Last Updated at 12:55 a.m. EST

John Allen Muhammad, the mastermind behind the sniper attacks that left 10 dead, was executed as relatives of the victims watched, reliving the killing spree that terrorized the Washington, D.C., area for three weeks in October 2002.

The 48-year-old Muhammad looked calm and stoic, but was twitching and blinking, tapping his left foot as the injections began, defiant to the end, refusing to utter any final words. Victims' families sat behind glass while watching, separated from the rest of the 27 witnesses, who were quiet, looking straight forward, intent on what was happening.

"He died very peacefully, much more than most of his victims," said Prince William County prosecutor Paul Ebert, who witnessed Muhammad die by injection at 9:11 p.m. Tuesday at Greensville Correctional Center, south of Richmond.

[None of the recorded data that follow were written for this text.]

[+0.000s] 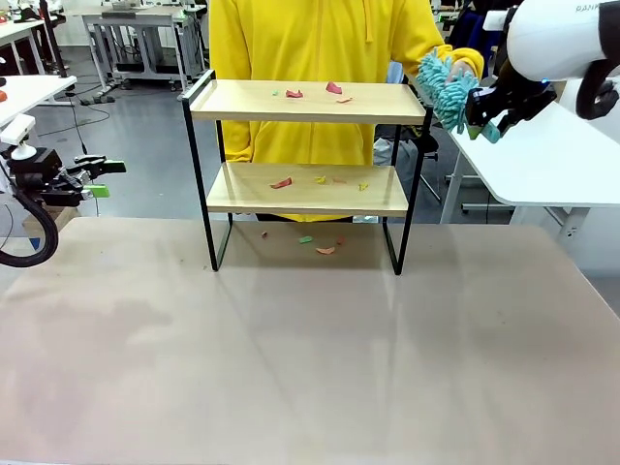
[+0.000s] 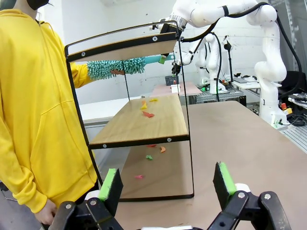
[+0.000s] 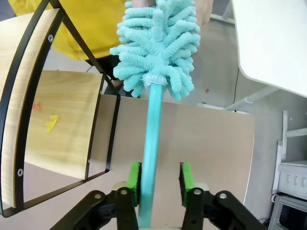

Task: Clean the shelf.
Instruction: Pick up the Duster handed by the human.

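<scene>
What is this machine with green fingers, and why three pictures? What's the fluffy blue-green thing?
It is a robot with two white arms. One picture looks across the table from between them; the other two come from cameras on its wrists. Each arm ends in a green-tipped gripper. The right gripper is shut on the handle of a fluffy duster. The left gripper is open and empty. The shelf on the table has paper scraps on both boards and underneath. A person in yellow stands behind it.
</scene>
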Controlling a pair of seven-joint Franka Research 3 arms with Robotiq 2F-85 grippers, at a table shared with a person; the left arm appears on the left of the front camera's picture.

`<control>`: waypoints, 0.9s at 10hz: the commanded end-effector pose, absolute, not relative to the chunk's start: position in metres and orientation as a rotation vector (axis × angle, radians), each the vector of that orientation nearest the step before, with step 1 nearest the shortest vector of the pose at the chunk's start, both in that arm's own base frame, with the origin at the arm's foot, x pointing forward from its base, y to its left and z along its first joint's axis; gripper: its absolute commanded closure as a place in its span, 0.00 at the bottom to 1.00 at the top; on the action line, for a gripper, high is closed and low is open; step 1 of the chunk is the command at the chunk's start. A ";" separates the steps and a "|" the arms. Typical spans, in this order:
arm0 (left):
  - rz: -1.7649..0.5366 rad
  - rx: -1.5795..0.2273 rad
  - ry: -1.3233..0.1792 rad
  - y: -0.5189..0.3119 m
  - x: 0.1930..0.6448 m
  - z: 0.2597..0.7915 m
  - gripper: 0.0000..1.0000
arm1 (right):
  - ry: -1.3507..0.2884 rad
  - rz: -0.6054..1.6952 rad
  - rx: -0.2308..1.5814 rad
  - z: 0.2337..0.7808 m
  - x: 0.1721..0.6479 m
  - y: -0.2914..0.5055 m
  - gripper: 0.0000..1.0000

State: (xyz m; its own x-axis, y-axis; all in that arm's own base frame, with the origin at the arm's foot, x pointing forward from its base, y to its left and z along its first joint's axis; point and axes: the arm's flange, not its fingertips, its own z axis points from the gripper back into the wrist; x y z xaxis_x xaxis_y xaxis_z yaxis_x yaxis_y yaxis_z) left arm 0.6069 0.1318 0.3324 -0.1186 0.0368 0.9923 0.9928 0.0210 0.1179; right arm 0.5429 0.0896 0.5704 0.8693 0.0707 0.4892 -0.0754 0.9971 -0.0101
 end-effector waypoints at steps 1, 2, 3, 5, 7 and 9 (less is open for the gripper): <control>-1.276 -1.168 -1.348 0.131 0.605 0.335 0.00 | -0.513 0.028 -0.037 0.571 0.536 0.098 0.96; -1.276 -1.168 -1.348 0.131 0.605 0.335 0.00 | -0.514 0.019 -0.053 0.572 0.535 0.099 1.00; -1.276 -1.168 -1.348 0.131 0.605 0.335 0.00 | -0.516 0.010 -0.069 0.573 0.534 0.099 1.00; -1.276 -1.168 -1.348 0.131 0.605 0.335 0.00 | -0.508 -0.004 -0.093 0.573 0.533 0.100 1.00; -1.276 -1.168 -1.348 0.131 0.605 0.335 0.00 | -0.535 -0.022 -0.060 0.573 0.532 0.096 1.00; -1.276 -1.168 -1.348 0.131 0.605 0.335 0.00 | -0.507 0.033 -0.060 0.573 0.537 0.093 1.00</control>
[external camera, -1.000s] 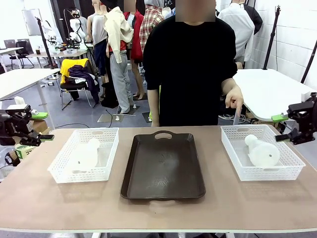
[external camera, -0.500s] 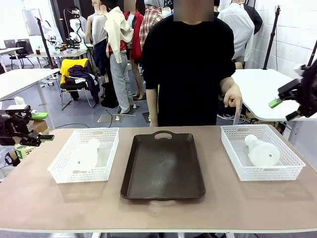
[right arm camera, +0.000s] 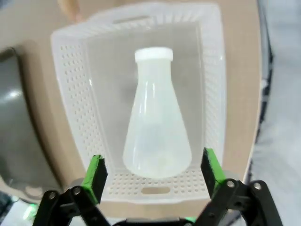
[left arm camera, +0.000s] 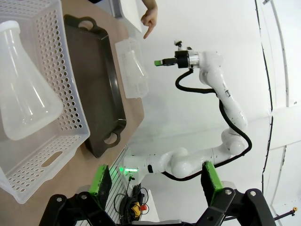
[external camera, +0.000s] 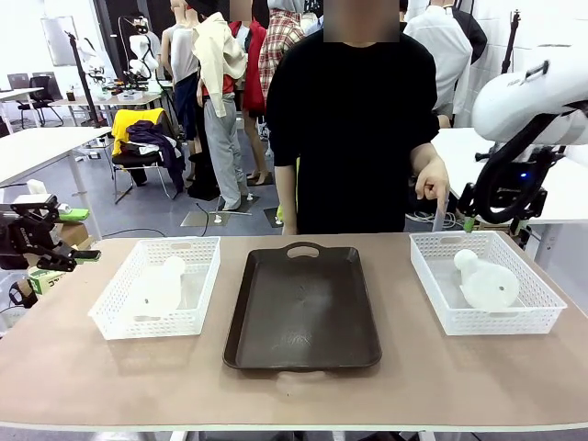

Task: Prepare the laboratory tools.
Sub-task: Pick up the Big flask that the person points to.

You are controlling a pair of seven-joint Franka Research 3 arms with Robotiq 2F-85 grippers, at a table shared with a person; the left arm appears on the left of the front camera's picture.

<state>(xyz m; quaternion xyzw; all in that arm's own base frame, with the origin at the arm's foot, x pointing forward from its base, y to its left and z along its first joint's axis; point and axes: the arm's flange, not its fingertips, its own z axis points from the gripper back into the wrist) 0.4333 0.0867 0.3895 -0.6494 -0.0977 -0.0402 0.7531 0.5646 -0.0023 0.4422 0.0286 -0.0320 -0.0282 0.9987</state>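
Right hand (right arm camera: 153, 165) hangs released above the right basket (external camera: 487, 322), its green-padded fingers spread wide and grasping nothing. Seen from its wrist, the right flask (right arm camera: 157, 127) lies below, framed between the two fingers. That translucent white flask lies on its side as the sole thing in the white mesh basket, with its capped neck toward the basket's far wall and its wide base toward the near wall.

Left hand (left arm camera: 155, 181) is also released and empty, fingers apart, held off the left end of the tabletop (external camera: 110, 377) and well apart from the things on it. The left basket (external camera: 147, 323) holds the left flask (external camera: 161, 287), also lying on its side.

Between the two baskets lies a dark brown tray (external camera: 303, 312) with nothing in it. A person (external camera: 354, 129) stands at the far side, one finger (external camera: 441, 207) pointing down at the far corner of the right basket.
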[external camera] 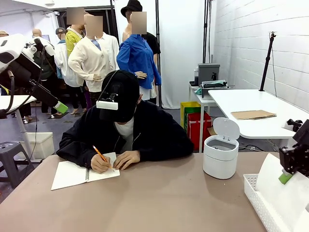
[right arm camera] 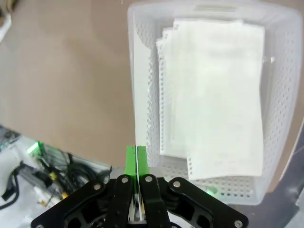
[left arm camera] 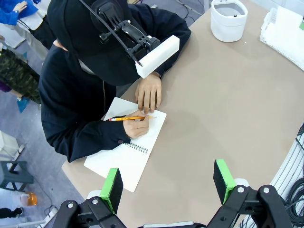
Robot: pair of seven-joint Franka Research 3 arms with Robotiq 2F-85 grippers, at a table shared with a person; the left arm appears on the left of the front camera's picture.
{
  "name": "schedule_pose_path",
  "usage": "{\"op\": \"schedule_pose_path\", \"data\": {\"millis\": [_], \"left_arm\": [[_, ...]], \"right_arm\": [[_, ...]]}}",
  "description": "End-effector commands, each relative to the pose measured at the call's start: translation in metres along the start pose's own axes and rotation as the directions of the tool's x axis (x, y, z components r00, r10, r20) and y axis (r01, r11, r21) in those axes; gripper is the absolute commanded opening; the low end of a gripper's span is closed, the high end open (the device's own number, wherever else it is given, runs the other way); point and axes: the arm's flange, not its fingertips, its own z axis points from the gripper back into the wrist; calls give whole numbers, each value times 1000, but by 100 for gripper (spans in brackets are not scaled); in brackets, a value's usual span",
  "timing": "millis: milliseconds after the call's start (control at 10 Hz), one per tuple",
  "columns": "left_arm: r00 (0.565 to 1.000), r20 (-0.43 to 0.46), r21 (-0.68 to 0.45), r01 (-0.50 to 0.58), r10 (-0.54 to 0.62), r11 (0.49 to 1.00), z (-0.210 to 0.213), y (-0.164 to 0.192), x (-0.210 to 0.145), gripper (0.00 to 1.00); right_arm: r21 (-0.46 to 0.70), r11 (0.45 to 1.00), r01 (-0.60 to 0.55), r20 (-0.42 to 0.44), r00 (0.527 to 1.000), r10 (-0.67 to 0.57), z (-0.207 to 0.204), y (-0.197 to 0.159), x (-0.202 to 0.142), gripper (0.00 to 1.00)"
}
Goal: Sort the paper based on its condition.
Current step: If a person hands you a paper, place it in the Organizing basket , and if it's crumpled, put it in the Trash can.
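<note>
brown table (external camera: 159, 203): we find the right gripper (right arm camera: 136, 159) pinching a sheet (external camera: 280, 186) edge-on above the basket (right arm camera: 142, 71), apparently for filing; the left gripper (left arm camera: 167, 179) hangs spread.

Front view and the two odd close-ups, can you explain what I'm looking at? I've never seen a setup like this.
Two robot arms share a table with a person. The front view looks across it from between the arms. The other two pictures come from cameras on each wrist, looking along that arm's gripper. The left gripper is open and empty, high above the table. The right gripper is shut on a sheet, seen edge-on between its green pads, by a basket of paper. The person writes in a notebook with a pencil. A white bin stands with its lid up.
</note>
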Motion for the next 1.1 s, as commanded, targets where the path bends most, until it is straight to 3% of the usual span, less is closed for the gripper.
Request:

Muhammad's attorneys had asked Gov. Tim Kaine to commute his sentence to life in prison because they said he was severely mentally ill, but Kaine denied him clemency.

"I think crimes that are this horrible, you just can't understand them, you can't explain them," said Kaine, a Democrat known for carefully considering death penalty cases. "They completely dwarf your ability to look into the life of a person who would do something like this and understand why."

Muhammad's attorneys released a statement stating they respected the decisions of the Supreme Court and the Governor to not stay the execution, but added, "In its effort to race John Allen Muhammad to his death before his appeals could be pursued, the state of Virginia will execute a severely mentally ill man who also suffered from Gulf War Syndrome the day before Veterans Day."

Muhammad, 48, was executed for killing Dean Harold Meyers at a gas station in northern Virginia. He and his accomplice, Lee Boyd Malvo, also were suspected of fatal shootings in Louisiana, Alabama and Arizona.

Bob Meyers, whose brother was fatally shot at a Virginia gas station, was among the witnesses. He said watching the execution was sobering and "surreal."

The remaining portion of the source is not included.